▶ _TASK DETAILS_
In the material below, find all lines with the string "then" and copy them.
----------------------------------------
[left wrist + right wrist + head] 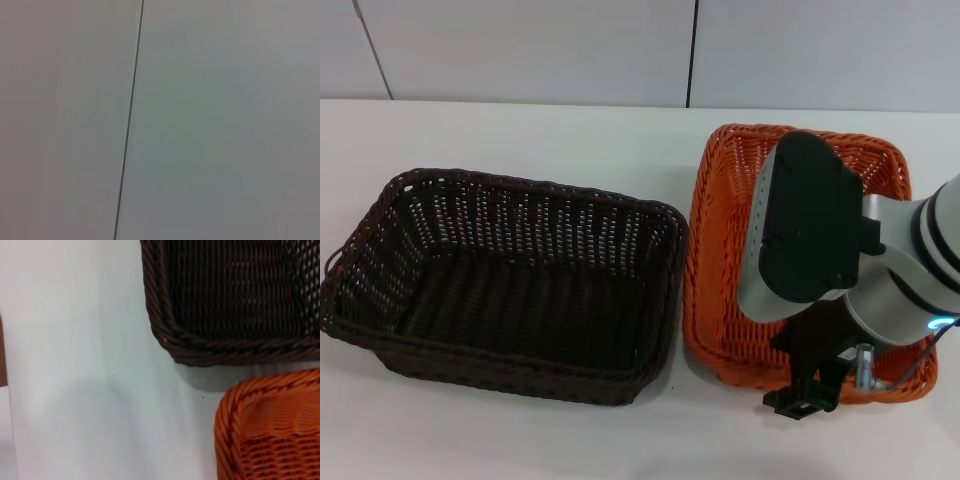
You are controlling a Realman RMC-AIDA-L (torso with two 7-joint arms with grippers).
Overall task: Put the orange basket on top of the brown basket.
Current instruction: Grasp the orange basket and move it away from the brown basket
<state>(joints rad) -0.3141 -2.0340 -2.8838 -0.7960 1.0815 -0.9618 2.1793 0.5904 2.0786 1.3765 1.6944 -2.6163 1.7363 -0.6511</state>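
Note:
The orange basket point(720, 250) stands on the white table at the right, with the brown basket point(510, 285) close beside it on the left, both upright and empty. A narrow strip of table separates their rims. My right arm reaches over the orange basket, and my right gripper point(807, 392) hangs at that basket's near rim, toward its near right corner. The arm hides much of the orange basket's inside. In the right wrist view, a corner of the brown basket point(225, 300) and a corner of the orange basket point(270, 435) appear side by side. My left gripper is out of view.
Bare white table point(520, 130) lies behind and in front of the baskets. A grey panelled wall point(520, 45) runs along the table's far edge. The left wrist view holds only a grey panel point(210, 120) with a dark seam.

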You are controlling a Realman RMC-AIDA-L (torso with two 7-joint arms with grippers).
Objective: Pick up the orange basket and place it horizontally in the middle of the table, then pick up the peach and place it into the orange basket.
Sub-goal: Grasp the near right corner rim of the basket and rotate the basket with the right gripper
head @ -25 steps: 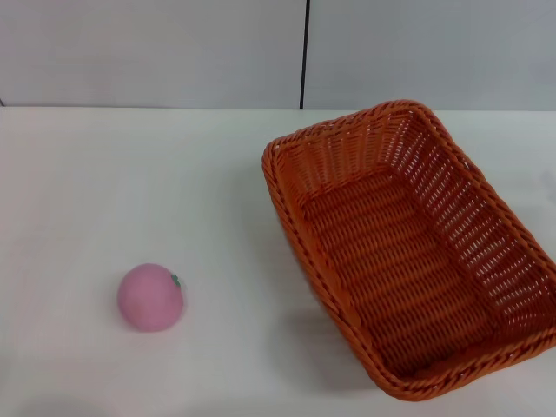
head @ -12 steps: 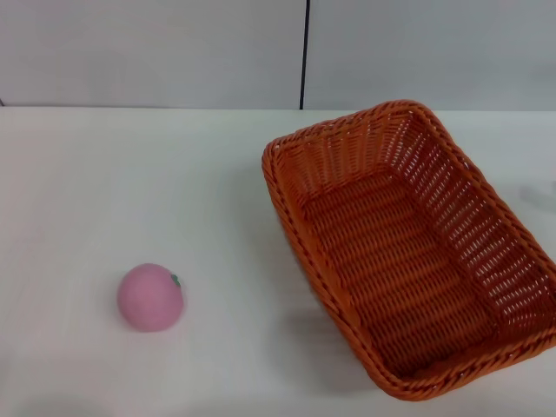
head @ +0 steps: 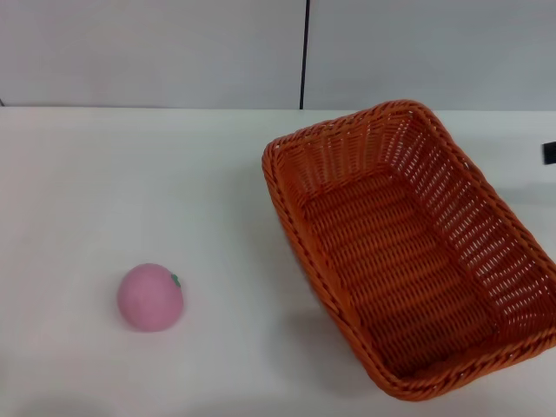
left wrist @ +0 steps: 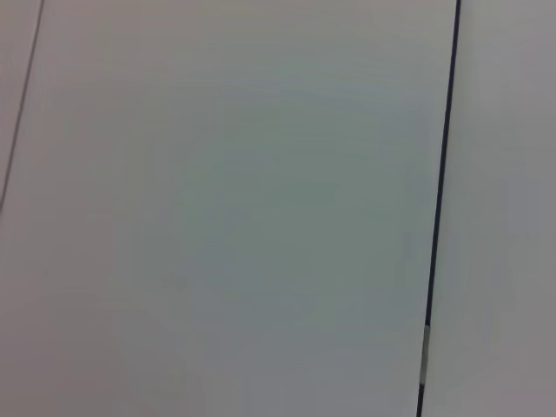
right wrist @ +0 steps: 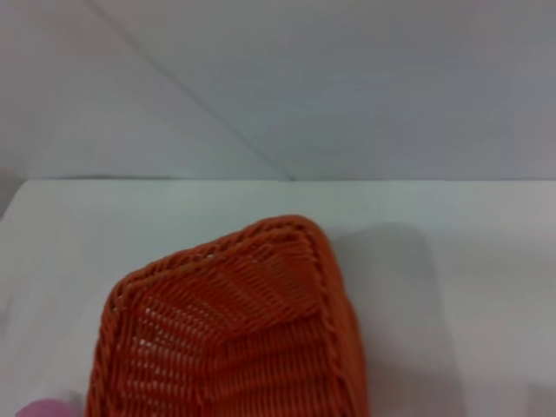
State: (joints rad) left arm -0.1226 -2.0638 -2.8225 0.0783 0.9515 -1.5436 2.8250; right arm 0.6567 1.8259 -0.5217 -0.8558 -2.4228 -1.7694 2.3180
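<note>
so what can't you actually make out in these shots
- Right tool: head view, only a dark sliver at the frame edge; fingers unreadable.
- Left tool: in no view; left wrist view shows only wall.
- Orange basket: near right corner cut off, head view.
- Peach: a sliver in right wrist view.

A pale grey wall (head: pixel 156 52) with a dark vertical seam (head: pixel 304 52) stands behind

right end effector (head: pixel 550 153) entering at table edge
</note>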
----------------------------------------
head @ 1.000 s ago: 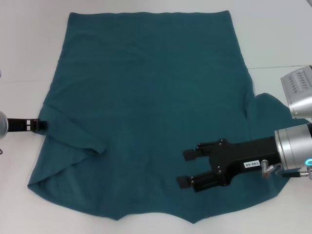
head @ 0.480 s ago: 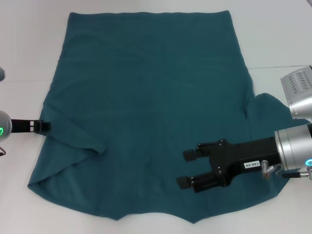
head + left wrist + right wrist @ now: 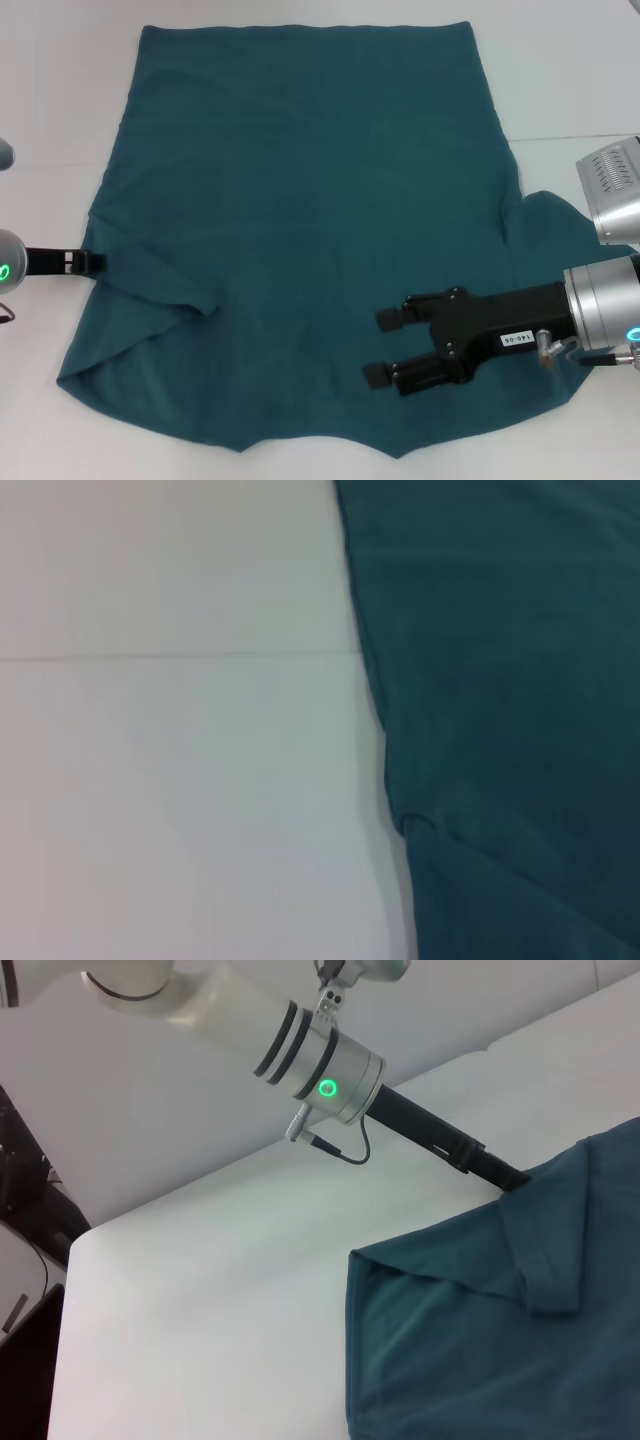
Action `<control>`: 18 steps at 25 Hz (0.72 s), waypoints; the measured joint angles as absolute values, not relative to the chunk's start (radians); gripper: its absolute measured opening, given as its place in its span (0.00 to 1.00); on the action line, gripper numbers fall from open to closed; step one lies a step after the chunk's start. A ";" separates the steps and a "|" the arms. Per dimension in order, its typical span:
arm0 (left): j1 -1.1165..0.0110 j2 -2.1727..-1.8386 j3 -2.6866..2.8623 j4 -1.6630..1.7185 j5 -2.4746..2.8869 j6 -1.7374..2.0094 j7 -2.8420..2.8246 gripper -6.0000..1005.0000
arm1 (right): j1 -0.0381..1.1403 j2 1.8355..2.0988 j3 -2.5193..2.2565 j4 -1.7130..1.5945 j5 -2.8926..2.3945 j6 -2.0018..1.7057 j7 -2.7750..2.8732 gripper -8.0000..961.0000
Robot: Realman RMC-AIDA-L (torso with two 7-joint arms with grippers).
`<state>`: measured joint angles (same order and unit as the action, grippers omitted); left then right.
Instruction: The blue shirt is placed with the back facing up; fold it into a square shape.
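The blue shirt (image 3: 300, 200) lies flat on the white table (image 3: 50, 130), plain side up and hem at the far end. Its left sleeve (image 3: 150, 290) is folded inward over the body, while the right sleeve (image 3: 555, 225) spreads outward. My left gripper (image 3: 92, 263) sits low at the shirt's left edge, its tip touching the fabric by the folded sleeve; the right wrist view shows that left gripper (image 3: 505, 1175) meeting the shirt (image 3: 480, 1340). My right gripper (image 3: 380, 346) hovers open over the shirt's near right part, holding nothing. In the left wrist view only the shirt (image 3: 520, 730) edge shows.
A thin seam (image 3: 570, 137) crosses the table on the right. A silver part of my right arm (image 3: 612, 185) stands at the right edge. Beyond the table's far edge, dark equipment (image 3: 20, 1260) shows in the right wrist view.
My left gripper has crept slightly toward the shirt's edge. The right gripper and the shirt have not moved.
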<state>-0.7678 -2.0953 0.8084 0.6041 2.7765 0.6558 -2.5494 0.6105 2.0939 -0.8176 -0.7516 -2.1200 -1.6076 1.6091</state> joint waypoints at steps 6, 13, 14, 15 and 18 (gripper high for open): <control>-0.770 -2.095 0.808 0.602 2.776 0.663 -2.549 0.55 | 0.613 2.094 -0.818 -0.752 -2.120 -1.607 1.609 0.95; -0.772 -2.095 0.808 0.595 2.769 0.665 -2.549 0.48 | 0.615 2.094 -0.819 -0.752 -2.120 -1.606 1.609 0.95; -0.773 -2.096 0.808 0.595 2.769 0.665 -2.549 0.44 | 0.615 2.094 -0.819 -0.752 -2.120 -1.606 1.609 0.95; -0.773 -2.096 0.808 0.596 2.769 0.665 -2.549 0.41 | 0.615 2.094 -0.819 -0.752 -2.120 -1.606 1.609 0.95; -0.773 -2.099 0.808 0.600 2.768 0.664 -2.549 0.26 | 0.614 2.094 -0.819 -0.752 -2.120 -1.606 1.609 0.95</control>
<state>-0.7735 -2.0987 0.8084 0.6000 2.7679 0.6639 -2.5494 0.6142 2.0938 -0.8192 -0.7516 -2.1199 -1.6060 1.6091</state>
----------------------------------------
▶ _FINISHED TASK_
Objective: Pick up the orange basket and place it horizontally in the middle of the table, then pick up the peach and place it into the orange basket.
`<state>`: measured joint angles (same order and unit as the action, grippers omitted); left then right.

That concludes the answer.